The western terminus of the A1077 starts at the M181 motorway Frodingham Grange roundabout in Gunness, next to the ground of Scunthorpe United F.C., a large Tesco, a Frankie & Benny's, the Gallagher Retail Park, and Travelodge Scunthorpe. It is Scunthorpe's northern ring road, built as the North West Orbital in stages 1, 2A, 2B and 3, funded by the ERDF, and known now as the Phoenix Parkway. There is left turn at the Neap House Junction for the B1216 for Gunness, in Flixborough, then the Skippingdale Roundabout for the Skippingdale Industrial Estate to the north and OSI Food Solutions to the south; this factory makes all the burgers for McDonald's in the UK - 3 million a day. There is the Foxhills Roundabout for the large Foxhills Industrial Estate, home of the national Nisa (retailer), then a roundabout for the B1430 for Normanby Hall and the Normanby Distribution Park, then a smaller roundabout for the Sawcliffe Industrial Estate to the south, and a roundabout with the A1029 (for Scunthorpe) at the Dragonby Vale Enterprise Park.

It passes through Roxby cum Risby, and Roxby, Lincolnshire itself.
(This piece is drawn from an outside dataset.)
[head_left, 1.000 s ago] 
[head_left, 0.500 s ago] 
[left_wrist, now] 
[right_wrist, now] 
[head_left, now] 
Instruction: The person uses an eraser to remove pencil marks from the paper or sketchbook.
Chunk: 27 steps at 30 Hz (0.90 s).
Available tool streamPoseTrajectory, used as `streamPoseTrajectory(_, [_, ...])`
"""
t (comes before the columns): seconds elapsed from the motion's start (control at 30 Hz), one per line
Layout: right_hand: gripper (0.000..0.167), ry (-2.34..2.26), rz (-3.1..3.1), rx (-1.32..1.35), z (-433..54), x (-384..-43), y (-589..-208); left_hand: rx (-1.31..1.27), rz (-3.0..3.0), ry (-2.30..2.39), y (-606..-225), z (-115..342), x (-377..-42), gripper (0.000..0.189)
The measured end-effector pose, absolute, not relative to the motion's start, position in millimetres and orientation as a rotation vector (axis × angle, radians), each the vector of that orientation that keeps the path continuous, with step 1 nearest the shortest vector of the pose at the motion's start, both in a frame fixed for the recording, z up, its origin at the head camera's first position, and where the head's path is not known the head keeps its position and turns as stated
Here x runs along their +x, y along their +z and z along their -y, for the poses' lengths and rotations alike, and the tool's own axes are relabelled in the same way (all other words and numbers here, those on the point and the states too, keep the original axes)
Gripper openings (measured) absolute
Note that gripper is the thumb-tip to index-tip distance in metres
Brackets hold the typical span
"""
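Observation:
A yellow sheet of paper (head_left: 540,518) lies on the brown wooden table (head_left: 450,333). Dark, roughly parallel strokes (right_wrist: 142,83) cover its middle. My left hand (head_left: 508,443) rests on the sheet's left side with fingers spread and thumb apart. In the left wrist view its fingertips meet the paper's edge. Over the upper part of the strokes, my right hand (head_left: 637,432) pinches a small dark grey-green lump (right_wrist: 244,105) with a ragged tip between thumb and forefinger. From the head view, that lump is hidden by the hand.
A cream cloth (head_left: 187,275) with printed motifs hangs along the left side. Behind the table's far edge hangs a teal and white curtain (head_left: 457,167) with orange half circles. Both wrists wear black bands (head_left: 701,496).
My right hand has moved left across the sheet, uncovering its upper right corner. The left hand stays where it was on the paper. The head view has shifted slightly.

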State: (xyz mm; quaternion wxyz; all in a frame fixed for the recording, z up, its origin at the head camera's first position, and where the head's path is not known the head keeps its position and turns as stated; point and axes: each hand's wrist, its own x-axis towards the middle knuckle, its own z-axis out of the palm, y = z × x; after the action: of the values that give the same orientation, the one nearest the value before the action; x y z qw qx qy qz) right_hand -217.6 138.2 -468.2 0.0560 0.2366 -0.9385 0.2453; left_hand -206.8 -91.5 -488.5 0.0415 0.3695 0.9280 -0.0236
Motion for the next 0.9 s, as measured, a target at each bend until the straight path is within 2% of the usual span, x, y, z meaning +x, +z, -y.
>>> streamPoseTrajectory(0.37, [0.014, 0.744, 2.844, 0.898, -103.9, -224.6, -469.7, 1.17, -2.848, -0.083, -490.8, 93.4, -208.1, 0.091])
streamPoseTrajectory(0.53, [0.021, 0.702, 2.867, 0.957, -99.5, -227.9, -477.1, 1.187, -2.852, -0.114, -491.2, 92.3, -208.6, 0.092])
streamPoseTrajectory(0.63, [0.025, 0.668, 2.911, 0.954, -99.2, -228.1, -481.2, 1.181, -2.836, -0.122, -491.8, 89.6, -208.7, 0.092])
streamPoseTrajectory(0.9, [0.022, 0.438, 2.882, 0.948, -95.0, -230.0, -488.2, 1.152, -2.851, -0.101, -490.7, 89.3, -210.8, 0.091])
At Winterton, the north-south route has a staggered junction with the B1430. The eastwards route is the parish boundary between Winterton and Winteringham, with a right turn for the B1207 for Winterton. The landscape is flat, alongside the southern bank of the Humber. It meets the A15 at the grade-separated Barton on Humber Junction, built in 1978.

===Barton to South Killingholme===

The road passes west-east through the middle of Barton-upon-Humber. The road passes a former Kimberly-Clark factory, to the north, which made Huggies. It passes through Thornton Curtis and the Thornton Hunt, then Wootton, North Lincolnshire and the Nags Head. This section of the road is part of a larger north-west to south-east route that is known as Barton Street and leads onto the A18. At Ulceby Grange there is a T-junction, and a right turn for the B1211, for Croxton and Brigg. The road passes west-east through Ulceby, North Lincolnshire. Barton Street is the B1211 to the south, at a right turn, leading to the A18. At Ulceby railway station there is a level crossing with the Barton line, and the road enters South Killingholme, and passes the Yarborough Arms. A few hundred metres after the road is crossed by two 400kV pylon lines, the road has its eastern terminus at the A160 T-junction.

==A1077(M)==

The A1077(M) is a temporary motorway that was created in 2021 as part of the Lincolnshire Lakes project. It was created when the M181 was split in two because of a new roundabout that would connect to Brumby Common Lane. In 2025, the route was extended further south when the M181 was split a second time with the completion of a new roundabout that would connect to Burringham Road.